Sofort versuche ich, die Vampire mit meiner Gabe zu belegen, doch mein Versuch schlägt fehl. Auch Janes Gabe zeigt offenbar keine Wirkung. Auch sehe ich keine schwarzen Schwaden von Alec. Irgendwas läuft hier gehörig schief.
Einer der Neugeborenen muss ein Schutzschild sein. Langsam aber sicher bekomme ich Panik. Wenn das nicht funktioniert, sind wir auf einem Präsentierteller. Es gibt viel mehr Neugeborene, als Volturi. Sie werden uns abschlachten. Wir werden sterben. Demetri wird sterben. Panisch halte ich in der Menge Ausschau nach dem Schutzschild. Es muss uns nur gelingen, ihn abzulenken und auszuschalten, dann können wir zum Geplanten fortschreiten. Ein Mann links von Alec scheint voll auf sich fixiert. Der könnte es sein. Ich ticke Jane an und gebe ihr ein Zeichen, mit mir zu kommen. Neugierig folgt sie mir. Wir schleichen um die Vampire herum, bemüht immer hinter den Kisten zu bleiben. Plötzlich ruft jemand:,, Dort, dort sind welche." Ich erschrecke. Eine Menge von Vampiren rennt auf uns zu. Dadurch verliere ich leider das Schutzschild aus den Augen. Wir müssen ihn töten. Sonst sterben wir. Demetri, Sara, Cara, alle. Ich habe noch nie versagt. So fühlt sich das also an. Demetri darf nicht sterben. Was soll ich nur tun? Langsam verzweifele ich. Ganz ruhig.,, Lauf, Jane. Töte ihn", rufe ich. Dann werde ich von einem Vampir angefallen. Er ist mindestens so groß wie Felix und drückt mich mühelos zu Boden. Denk nach, Sina. Was ist die Schwäche von großen Menschen, bzw. Vampiren?
Mein Kopf ist wie leer gefegt. Was hat meine jahrelange Ausbildung geholfen? Nichts.

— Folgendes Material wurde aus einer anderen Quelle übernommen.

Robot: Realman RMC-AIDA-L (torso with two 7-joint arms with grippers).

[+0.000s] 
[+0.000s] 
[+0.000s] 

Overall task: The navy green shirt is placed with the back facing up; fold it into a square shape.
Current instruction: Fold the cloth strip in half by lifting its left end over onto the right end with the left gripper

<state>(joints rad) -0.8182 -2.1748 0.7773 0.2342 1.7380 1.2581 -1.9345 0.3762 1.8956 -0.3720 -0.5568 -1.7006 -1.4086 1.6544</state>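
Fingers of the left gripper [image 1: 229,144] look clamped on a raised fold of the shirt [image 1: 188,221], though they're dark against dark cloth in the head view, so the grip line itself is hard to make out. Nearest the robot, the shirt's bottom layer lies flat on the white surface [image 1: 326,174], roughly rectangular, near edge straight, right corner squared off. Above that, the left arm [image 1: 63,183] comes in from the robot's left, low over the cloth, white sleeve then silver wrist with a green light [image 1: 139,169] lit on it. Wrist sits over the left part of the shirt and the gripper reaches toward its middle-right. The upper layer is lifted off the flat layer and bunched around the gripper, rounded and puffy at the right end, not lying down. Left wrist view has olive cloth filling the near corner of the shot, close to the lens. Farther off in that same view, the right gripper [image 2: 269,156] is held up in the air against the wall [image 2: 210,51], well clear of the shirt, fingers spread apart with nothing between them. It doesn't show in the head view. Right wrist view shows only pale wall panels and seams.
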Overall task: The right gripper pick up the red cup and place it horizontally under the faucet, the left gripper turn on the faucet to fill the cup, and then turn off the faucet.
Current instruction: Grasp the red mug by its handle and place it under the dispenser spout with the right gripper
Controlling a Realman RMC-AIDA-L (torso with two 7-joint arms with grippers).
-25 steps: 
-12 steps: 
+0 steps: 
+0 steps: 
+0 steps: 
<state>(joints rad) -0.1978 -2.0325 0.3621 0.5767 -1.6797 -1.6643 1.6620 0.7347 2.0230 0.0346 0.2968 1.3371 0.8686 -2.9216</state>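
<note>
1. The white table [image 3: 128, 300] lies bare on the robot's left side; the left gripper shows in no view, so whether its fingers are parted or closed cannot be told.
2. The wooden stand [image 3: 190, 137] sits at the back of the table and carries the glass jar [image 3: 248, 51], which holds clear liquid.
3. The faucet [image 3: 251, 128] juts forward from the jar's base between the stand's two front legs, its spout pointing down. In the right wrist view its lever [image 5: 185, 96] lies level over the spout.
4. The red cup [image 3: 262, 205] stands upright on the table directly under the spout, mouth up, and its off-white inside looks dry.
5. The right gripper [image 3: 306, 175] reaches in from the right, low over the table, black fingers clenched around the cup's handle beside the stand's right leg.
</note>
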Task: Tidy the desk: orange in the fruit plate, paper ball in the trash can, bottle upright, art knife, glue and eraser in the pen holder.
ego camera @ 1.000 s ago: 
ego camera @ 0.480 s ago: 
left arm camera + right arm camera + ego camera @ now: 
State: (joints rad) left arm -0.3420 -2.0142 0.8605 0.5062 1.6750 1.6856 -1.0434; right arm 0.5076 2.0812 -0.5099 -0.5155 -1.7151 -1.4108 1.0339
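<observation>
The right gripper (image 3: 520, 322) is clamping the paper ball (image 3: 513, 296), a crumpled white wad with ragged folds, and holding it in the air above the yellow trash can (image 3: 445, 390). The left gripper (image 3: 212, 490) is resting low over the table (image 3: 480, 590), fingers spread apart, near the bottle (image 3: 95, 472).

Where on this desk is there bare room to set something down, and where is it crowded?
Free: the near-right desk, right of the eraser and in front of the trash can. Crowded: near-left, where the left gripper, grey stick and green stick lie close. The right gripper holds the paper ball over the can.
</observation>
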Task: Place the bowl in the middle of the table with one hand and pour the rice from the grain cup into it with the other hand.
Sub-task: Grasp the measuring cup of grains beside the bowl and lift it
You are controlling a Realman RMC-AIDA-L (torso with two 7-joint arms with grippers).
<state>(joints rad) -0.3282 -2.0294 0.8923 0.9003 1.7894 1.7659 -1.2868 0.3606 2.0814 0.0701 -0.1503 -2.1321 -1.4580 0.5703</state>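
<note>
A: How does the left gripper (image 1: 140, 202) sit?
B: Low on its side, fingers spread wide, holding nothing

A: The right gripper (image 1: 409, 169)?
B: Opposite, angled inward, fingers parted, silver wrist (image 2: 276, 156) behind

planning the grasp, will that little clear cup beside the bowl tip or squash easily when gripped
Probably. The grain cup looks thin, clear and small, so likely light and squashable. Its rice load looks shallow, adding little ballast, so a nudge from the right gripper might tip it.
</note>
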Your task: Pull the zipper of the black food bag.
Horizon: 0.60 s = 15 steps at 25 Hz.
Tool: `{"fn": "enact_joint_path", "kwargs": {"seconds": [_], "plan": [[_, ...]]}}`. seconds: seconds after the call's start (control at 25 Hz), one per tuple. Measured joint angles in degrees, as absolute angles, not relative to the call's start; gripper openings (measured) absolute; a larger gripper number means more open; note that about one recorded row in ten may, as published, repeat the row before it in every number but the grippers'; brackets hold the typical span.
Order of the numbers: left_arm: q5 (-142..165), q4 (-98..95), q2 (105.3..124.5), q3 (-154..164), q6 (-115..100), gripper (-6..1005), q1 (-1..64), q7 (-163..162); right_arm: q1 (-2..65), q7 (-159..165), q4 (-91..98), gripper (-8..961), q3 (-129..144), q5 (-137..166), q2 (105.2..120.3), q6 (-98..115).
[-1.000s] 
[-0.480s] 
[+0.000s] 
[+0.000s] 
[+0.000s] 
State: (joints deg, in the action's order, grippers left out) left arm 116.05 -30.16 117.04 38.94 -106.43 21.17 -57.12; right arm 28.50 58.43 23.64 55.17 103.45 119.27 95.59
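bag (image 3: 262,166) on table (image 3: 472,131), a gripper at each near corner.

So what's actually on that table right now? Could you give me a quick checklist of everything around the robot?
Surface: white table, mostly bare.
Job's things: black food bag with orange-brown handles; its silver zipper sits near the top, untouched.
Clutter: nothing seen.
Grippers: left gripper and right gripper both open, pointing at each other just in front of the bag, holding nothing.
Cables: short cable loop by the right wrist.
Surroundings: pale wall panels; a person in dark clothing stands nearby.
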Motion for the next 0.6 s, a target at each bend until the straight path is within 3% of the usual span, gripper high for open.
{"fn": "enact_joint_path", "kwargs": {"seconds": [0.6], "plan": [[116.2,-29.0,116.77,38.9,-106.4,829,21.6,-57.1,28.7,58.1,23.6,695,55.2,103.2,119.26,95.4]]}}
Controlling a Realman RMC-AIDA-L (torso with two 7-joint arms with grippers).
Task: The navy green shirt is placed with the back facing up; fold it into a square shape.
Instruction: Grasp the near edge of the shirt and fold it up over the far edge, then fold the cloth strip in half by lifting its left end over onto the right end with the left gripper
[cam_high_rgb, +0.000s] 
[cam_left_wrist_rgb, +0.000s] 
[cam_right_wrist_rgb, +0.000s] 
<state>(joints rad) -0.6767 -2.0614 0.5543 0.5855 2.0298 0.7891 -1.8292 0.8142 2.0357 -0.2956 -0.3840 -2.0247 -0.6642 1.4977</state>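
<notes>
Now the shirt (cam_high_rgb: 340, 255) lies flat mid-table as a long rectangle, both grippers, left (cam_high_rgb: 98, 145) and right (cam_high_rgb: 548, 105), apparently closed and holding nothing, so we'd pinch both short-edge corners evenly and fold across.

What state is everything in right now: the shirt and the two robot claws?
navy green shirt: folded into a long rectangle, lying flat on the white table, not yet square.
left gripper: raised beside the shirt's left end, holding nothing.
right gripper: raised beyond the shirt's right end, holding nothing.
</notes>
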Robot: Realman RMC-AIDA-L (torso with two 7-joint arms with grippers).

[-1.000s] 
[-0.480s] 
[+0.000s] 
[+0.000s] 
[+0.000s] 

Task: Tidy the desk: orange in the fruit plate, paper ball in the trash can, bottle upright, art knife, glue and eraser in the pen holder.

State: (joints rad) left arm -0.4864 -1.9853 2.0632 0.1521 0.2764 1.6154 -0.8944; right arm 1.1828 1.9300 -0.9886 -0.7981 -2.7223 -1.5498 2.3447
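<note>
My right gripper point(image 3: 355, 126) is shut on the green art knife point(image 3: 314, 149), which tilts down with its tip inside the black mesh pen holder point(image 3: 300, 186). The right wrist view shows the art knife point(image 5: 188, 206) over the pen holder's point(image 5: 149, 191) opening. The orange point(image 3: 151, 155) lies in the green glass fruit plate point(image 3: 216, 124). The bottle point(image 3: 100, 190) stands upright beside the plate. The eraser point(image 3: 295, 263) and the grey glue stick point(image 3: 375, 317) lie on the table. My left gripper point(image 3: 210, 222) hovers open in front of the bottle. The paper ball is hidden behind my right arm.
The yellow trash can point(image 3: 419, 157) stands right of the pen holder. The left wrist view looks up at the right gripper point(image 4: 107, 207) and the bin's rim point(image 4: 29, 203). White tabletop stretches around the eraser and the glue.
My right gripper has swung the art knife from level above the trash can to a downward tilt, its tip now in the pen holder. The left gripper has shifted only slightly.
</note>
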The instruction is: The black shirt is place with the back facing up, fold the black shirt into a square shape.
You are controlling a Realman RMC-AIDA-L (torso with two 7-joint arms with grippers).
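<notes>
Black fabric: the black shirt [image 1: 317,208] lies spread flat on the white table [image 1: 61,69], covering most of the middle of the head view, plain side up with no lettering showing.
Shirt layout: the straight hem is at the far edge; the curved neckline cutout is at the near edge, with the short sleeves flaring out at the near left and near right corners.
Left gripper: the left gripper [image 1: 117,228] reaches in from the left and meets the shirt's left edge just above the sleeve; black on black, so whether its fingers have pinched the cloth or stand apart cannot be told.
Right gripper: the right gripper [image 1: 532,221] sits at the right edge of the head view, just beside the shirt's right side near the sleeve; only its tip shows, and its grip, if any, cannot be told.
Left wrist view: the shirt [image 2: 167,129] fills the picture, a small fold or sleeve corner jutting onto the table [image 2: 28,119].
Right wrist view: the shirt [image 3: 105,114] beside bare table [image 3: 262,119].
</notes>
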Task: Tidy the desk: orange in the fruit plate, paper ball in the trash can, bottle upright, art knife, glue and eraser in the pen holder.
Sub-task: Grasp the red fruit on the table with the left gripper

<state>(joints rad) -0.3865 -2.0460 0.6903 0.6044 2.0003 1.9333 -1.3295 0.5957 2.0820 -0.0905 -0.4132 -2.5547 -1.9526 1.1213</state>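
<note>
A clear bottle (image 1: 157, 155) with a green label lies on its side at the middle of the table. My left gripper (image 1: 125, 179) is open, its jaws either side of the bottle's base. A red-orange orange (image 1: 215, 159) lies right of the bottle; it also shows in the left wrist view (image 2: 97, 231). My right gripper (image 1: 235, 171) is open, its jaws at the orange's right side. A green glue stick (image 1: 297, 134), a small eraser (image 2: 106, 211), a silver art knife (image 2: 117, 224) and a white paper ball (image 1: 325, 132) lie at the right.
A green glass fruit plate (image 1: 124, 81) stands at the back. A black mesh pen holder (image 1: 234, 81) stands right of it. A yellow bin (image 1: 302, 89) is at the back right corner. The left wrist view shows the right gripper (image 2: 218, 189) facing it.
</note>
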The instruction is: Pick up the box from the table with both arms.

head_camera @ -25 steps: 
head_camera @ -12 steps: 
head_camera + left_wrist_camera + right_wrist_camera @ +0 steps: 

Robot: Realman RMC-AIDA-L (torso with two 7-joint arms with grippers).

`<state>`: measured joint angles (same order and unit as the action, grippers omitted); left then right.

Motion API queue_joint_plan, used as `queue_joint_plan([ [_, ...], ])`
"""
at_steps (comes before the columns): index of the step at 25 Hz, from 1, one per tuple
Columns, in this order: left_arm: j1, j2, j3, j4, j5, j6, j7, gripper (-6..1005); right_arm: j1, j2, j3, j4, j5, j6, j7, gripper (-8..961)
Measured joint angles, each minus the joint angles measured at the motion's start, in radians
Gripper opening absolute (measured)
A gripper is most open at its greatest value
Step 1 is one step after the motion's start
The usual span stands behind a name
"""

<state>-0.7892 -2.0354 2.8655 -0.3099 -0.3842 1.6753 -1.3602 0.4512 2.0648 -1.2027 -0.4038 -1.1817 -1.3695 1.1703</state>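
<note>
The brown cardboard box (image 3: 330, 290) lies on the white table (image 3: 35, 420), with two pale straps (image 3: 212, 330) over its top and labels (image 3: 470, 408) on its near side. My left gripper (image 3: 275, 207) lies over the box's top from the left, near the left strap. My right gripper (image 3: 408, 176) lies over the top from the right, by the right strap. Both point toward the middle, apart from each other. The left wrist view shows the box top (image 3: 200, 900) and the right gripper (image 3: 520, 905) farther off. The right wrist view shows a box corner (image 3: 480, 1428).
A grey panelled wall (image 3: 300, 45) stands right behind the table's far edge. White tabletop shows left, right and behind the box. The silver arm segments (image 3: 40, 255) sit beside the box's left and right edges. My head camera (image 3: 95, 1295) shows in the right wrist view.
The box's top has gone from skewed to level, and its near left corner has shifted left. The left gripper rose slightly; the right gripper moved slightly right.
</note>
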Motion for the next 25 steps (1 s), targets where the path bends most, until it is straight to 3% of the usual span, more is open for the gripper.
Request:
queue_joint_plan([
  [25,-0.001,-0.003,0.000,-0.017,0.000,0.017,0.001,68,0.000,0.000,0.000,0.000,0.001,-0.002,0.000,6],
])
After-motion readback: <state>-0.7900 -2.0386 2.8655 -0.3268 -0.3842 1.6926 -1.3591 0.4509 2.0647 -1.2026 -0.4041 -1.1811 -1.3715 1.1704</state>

Dann erinnere ich mich plötzlich. Ihre Größe. Natürlich, warum bin ich nicht gleich darauf gekommen? So werfe ich den großen Kerl über die Schulter und reiße ihm währenddessen den Kopf ab. Sofort greife ich den nächsten an. Im Angriff bin ich wesentlich besser als in der Verteidigung. Ruckzuck habe ich auch ihn geköpft. Leider habe ich kein Feuerzeug zur Hand, um sie anzuzünden. Es muss eben auch so gehen. Jetzt sehe ich mich um. Dort ist das Schutzschild. Ich renne zu ihm hin und köpfe ihn. Sein Kopf rollt mit dem Gesicht zuerst auf das Eis. Moment mal, Eis? Der Boden vor mir ist komplett mit einer dicken bläulichen Eisschicht überzogen. Es kann doch nicht so schnell so kalt geworden sein. Naja, egal. Ich versuche, möglichst viele Vampire mit meiner Gabe zu belegen. Diesmal funktioniert es. Erleichtert seufze ich auf. Erst sind es nur zwei, dann vier und schließlich achtundzwanzig. Mehr schaffe ich nicht. Die letzten Beiden sind die reinste Folter. Keuchend treffe ich den letzten.
Es wird zu viel. Ich erhöhe den Druck, bis ich ihm selber nicht mehr standhalten kann. Die naheliegenden Vampire gehen zu Boden und ich auch. Meine Arme und Beine zucken. Es ist zu viel, viel zu viel. Ich merke, wie die Gabe wie ein Gummiband zu mir zurück schnappt.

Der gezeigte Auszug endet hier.